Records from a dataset
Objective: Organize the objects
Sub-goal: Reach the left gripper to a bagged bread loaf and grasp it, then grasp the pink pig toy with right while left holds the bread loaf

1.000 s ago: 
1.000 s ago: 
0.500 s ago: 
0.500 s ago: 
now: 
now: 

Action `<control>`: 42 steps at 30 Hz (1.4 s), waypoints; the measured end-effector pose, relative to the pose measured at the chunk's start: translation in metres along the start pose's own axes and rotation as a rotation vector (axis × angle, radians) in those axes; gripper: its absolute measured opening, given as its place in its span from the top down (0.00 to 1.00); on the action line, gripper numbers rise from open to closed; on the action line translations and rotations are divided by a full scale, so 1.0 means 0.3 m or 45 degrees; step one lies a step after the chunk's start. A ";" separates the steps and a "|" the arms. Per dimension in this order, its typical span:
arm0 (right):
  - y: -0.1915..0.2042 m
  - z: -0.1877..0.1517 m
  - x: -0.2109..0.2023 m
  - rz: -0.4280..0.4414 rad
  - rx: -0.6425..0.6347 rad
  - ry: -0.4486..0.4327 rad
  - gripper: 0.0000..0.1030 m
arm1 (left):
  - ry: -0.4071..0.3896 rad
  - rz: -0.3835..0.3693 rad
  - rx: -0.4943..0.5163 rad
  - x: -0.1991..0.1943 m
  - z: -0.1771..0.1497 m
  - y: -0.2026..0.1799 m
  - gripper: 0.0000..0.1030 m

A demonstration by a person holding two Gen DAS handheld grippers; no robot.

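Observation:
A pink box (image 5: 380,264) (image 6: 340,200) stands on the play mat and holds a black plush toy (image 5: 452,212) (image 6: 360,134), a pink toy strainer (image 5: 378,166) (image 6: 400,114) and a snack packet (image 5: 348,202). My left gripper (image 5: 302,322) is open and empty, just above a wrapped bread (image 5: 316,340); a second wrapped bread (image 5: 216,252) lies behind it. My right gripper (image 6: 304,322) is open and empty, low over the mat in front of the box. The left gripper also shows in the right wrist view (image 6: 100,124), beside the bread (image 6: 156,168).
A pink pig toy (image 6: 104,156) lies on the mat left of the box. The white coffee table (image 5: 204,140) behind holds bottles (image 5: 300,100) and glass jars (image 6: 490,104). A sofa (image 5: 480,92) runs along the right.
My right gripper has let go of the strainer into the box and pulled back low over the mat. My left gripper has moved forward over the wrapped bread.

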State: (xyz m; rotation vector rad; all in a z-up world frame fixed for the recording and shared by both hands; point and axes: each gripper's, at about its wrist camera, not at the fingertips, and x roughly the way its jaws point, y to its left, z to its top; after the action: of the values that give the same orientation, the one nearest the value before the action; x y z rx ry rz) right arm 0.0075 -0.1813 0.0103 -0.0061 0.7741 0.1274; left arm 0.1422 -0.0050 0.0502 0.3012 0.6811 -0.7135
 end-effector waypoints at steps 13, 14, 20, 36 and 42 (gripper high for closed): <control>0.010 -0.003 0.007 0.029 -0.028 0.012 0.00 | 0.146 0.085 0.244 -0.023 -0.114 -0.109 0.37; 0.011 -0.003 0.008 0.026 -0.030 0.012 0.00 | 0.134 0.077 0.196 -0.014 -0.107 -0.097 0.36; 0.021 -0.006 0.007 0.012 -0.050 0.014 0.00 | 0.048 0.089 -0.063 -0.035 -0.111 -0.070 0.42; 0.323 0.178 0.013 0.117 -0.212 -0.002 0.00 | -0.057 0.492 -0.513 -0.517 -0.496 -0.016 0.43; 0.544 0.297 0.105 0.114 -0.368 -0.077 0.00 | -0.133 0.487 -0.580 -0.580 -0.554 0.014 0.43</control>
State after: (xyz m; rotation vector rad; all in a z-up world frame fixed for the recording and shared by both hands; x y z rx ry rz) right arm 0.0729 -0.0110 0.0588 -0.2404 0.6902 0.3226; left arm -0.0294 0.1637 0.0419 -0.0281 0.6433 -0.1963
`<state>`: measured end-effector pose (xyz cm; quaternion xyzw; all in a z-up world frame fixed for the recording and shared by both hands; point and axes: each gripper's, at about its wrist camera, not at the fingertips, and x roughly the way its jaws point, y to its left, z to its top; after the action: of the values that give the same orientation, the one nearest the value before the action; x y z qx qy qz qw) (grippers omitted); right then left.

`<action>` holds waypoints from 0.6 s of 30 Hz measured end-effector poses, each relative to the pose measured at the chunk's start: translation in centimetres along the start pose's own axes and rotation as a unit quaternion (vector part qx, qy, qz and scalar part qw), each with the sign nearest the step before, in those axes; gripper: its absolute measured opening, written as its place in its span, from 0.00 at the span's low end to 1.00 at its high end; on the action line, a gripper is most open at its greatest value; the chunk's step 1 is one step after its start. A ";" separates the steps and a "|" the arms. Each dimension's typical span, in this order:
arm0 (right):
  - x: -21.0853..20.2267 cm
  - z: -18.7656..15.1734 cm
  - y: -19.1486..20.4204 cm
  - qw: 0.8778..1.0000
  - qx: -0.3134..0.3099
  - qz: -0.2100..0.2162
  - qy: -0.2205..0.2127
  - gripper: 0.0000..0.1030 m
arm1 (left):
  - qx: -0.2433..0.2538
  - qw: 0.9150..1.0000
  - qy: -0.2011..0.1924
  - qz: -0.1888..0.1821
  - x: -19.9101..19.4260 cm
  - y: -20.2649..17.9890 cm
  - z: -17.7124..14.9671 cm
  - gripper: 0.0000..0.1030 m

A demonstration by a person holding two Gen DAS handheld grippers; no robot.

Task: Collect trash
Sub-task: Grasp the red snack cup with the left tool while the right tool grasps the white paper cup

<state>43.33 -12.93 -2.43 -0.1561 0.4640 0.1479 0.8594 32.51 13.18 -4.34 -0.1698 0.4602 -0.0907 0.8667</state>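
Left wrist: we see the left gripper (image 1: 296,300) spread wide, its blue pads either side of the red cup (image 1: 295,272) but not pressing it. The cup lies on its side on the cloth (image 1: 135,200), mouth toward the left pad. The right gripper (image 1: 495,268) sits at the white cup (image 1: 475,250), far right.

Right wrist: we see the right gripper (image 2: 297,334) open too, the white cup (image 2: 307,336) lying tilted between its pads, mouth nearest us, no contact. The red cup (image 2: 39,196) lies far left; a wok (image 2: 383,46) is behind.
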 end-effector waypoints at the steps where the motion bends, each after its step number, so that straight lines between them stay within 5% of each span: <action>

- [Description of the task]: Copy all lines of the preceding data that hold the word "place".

- [Solution below]:
Action `<control>`: 42 steps at 30 Hz (1.4 s), waypoints; the measured end-effector pose, relative to the pose measured at the chunk's start: translation in metres along the start pose's own axes and rotation as a rotation vector (axis × angle, radians) in those axes; gripper: its absolute measured opening, given as its place in its span from the top down (0.00 to 1.00); on the action line, gripper numbers rise from open to closed; on the action line translations and rotations are divided by a full scale, so 1.0 means 0.3 m or 45 degrees; step one lies a step after the chunk's start. A ";" separates the steps and a "|" the arms. Per dimension in this order, its typical span:
`<action>` holds waypoints from 0.6 s of 30 Hz measured end-effector poses, each relative to the pose measured at the chunk's start: translation in centimetres along the start pose's own axes and rotation as a unit quaternion (vector part qx, qy, qz and scalar part qw), each with the sign nearest the step before, in those axes; gripper: its absolute measured opening, written as its place in its span, from 0.00 at the span's low end to 1.00 at its high end; on the action line, a gripper is most open at its greatest value; the chunk's step 1 is one step after its start. A ";" separates the steps and a "|" the arms. Each dimension's typical span, in this order:

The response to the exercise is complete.